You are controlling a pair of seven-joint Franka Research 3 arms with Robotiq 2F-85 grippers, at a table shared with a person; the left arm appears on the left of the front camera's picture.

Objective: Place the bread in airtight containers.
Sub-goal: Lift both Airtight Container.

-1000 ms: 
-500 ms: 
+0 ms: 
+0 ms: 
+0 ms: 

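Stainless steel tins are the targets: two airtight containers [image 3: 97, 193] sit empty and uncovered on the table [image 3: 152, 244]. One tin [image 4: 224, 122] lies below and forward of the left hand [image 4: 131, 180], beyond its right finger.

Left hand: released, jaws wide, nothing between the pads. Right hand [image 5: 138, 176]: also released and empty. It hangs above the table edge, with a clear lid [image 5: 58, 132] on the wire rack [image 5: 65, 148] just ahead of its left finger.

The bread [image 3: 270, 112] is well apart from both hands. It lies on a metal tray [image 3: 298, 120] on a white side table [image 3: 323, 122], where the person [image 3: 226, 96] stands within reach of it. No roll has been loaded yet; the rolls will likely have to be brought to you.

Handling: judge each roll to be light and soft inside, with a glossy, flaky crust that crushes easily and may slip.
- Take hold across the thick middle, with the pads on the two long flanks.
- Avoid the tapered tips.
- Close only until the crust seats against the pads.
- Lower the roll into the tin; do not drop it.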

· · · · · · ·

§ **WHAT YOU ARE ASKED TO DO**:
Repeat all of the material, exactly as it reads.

§ **TASK RESPONSE**:
You are controlling a pair of seven-joint Franka Research 3 arms with Robotiq 2F-85 grippers, at a table shared with a person; the left arm appears on the left of the front camera's picture.

Objective: Place the bread in airtight containers.
Sub-goal: Lift both Airtight Container.

-1000 ms: 
-500 ms: 
+0 ms: 
+0 ms: 
+0 ms: 

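Stainless steel tins are the targets: two airtight containers [image 3: 97, 193] sit empty and uncovered on the table [image 3: 152, 244]. One tin [image 4: 224, 122] lies below and forward of the left hand [image 4: 131, 180], beyond its right finger.

Left hand: released, jaws wide, nothing between the pads. Right hand [image 5: 138, 176]: also released and empty. It hangs above the table edge, with a clear lid [image 5: 58, 132] on the wire rack [image 5: 65, 148] just ahead of its left finger.

The bread [image 3: 270, 112] is well apart from both hands. It lies on a metal tray [image 3: 298, 120] on a white side table [image 3: 323, 122], where the person [image 3: 226, 96] stands within reach of it. No roll has been loaded yet; the rolls will likely have to be brought to you.

Handling: judge each roll to be light and soft inside, with a glossy, flaky crust that crushes easily and may slip.
- Take hold across the thick middle, with the pads on the two long flanks.
- Avoid the tapered tips.
- Close only until the crust seats against the pads.
- Lower the roll into the tin; do not drop it.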

Work on this exercise is complete.